- Directions
Only one stretch of the records below should be repeated. It starts with the line containing "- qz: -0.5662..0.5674" and goes on through the line containing "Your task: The", exactly as written.

- Material to process
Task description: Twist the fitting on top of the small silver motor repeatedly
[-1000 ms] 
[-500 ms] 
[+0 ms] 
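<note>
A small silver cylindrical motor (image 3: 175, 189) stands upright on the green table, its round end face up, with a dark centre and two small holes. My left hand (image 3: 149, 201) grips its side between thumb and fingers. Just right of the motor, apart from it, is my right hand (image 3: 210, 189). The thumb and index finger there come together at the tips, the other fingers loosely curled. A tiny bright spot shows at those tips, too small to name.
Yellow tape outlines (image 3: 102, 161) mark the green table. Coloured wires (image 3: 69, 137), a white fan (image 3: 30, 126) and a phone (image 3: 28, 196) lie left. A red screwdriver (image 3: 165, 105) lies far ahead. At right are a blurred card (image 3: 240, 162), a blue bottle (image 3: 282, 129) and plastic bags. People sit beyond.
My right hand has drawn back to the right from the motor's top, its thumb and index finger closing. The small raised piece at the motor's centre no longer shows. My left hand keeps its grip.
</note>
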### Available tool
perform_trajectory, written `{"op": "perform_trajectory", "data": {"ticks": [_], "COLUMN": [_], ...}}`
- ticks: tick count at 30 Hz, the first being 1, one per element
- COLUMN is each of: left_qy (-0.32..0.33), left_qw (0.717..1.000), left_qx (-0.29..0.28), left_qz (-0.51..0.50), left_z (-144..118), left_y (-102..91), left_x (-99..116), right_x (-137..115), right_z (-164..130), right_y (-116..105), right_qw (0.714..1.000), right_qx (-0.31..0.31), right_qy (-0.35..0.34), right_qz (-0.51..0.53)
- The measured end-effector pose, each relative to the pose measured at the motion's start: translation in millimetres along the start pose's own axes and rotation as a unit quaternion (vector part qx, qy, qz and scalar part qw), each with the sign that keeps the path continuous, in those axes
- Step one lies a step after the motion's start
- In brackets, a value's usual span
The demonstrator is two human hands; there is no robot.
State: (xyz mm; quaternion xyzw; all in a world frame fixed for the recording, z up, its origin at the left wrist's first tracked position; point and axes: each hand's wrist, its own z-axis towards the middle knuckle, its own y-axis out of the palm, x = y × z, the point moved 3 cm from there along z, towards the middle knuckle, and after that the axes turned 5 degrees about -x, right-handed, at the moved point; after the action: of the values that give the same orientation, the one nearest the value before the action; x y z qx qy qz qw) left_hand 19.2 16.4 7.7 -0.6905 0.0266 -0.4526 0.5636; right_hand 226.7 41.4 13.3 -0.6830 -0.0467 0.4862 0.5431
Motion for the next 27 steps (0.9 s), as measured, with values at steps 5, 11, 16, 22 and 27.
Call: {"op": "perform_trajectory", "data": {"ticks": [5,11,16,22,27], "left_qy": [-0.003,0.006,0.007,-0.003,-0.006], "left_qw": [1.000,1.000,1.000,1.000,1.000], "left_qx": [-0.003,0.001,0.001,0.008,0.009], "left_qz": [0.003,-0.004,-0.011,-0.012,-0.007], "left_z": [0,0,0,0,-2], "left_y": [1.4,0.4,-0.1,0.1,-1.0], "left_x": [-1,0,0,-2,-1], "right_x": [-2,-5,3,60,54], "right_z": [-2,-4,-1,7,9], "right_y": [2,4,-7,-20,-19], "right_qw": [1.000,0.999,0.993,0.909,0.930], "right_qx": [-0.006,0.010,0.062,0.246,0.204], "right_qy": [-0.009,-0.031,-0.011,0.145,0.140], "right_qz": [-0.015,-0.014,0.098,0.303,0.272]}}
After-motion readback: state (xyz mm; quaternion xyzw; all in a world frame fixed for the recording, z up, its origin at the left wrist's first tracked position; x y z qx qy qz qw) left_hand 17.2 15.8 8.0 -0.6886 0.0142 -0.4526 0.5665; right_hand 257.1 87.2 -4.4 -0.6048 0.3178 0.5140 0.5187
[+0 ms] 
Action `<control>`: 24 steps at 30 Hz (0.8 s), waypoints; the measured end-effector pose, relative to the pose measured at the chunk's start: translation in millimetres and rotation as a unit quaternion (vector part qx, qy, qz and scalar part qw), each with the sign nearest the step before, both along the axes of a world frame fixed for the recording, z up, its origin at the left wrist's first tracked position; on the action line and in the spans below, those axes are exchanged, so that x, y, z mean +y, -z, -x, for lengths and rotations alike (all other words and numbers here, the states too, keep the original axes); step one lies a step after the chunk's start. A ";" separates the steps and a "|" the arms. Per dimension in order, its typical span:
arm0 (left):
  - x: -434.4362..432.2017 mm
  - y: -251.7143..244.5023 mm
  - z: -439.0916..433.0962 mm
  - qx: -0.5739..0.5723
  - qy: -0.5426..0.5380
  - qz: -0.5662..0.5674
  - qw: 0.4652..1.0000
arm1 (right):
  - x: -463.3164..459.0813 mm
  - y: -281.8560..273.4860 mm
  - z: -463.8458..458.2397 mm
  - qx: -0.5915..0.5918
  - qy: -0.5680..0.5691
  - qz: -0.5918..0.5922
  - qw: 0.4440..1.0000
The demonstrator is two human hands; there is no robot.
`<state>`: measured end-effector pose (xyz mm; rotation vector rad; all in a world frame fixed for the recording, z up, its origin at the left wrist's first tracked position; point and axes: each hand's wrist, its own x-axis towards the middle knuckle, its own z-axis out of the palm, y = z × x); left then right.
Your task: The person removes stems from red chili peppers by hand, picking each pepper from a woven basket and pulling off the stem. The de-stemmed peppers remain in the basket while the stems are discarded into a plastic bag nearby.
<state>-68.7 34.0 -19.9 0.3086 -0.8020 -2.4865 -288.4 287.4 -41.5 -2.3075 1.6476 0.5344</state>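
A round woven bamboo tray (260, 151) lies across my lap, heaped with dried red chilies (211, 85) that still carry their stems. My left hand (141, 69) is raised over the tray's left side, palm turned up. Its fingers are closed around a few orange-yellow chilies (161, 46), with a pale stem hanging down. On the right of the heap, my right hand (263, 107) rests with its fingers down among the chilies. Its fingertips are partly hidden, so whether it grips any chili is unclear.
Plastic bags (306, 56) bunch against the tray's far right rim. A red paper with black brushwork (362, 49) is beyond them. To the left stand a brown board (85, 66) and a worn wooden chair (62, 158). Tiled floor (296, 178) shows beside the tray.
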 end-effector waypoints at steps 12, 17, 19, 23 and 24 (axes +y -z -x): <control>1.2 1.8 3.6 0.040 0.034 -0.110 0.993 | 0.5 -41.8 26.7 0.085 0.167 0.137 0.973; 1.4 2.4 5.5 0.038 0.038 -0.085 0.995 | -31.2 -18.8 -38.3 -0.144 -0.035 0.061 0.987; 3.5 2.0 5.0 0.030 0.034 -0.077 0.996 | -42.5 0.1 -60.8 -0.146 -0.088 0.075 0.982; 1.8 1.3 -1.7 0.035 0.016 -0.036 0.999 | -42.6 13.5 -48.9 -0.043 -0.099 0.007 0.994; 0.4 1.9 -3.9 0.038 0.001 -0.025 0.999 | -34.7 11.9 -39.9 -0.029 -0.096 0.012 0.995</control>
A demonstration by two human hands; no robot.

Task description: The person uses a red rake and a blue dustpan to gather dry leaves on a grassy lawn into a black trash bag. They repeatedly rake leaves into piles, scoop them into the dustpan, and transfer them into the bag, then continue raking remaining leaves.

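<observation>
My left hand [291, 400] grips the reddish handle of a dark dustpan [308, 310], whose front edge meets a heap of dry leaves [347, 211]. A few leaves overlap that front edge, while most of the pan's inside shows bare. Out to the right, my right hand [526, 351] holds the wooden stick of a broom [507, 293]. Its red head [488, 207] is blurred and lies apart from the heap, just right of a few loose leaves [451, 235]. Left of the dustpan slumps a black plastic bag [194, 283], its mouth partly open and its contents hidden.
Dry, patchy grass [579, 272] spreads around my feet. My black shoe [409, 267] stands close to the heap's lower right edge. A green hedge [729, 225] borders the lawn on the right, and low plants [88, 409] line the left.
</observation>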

- Your solution
  - qz: -0.5662..0.5674
  - qw: 0.4652..1.0000
arm1 (right):
  - x: -463.3164..459.0813 mm
  - y: -281.8560..273.4860 mm
  - z: -463.8458..458.2397 mm
  - qx: -0.5915..0.5918
  - qy: -0.5680..0.5691
  - qz: -0.5918..0.5922
  - qw: 0.4440..1.0000
The demonstrator is two human hands; there is no robot.
`<state>`: measured end-effector pose (xyz mm; rotation vector rad; all in a world frame fixed for the recording, z up, its origin at the left wrist's first tracked position; point and axes: each hand's wrist, its own x-axis towards the middle knuckle, its own z-axis out of the palm, y = z × x); left then right.
Your task: The person removes stems from red chili peppers by hand, picking each pepper from a woven basket and pulling off the stem. The de-stemmed peppers remain in the basket while the stems are discarded into a plastic bag nearby.

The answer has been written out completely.